E non ci siamo dimenticati nemmeno di noi giornalisti (soprattutto di quelli senza contratto). L’azzeramento ‘ascaro’ di questi crediti storici ridurrà ulteriormente le occasioni di lavoro. E peggiorerà la situazione di tutti i mezzi d’informazione, che avranno a disposizione meno risorse dalle pubbliche amministrazioni (con riduzioni crescenti nei prossimi anni).

Abbiamo il dovere di avvertirvi che fino a quando non vi ribellerete a questi ‘ascari’ che stanno affamando la Sicilia la situazione non potrà che peggiorare.

Come ribellarsi?

In primo luogo, non votando più per le forze politiche che ieri hanno approvato questa pessima manovra.

In secondo luogo, partecipando, in massa, alla manifestazione popolare indetta per il prossimo 30 Marzo a Palermo. La manifestazione nasce spontaneamente per dire “No” alle trivelle, in vista del referendum del 17 Aprile.

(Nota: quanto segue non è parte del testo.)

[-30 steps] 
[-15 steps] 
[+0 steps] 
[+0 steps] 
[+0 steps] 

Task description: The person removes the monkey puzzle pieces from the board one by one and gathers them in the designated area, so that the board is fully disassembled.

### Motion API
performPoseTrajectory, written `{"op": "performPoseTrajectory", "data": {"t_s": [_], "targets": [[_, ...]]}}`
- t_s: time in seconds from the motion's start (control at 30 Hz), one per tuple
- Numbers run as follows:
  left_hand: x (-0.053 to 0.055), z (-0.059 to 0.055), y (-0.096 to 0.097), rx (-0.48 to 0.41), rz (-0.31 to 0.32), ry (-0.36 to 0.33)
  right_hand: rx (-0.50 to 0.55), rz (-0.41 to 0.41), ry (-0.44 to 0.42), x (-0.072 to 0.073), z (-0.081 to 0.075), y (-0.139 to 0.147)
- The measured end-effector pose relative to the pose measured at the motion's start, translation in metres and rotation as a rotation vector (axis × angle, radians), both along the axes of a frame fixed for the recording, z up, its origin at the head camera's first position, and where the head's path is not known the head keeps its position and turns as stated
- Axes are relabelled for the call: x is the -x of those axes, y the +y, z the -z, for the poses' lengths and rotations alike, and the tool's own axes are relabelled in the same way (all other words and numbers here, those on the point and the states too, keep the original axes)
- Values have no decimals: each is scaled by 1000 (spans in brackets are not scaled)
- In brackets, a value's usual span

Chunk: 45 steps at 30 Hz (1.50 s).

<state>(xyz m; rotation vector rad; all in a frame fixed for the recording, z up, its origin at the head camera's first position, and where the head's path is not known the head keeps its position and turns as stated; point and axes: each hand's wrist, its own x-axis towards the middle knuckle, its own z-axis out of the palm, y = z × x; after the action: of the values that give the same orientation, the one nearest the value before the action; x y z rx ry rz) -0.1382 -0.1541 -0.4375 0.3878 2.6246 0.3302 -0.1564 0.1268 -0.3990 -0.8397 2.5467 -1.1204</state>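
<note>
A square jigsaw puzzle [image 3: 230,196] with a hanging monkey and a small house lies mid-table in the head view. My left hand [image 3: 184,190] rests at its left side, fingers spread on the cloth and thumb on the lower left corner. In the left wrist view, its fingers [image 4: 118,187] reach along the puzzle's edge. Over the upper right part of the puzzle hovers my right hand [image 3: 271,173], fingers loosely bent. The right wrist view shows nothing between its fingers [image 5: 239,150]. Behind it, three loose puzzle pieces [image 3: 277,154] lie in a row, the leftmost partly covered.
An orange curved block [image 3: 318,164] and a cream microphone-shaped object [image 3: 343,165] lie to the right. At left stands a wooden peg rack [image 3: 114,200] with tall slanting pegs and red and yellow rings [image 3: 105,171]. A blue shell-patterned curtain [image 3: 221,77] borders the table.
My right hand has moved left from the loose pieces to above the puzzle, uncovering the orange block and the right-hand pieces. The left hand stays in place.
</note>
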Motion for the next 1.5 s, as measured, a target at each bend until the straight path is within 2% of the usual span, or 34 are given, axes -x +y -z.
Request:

Per la Sicilia – anzi, per i siciliani – quella del 30 Marzo è una manifestazione importantissima: perché la Regione presieduta da Crocetta è stata l’unica tra le Regioni italiane interessate dagli effetti nefasti delle trivelle dei petrolieri a non presentare ricorso presso la Corte Costituzionale: un ricorso sacrosanto contro lo sfregio del mare e della terraferma.

Dunque la manifestazione del 30 marzo è l’occasione non soltanto per dire “No” alle trivelle nel Mediterraneo, ma anche per dire “No” al governo Renzi che sta massacrando i siciliani e al governo degli ‘ascari’ di Crocetta che ‘regge il sacco’ al Pinocchio del Mugello.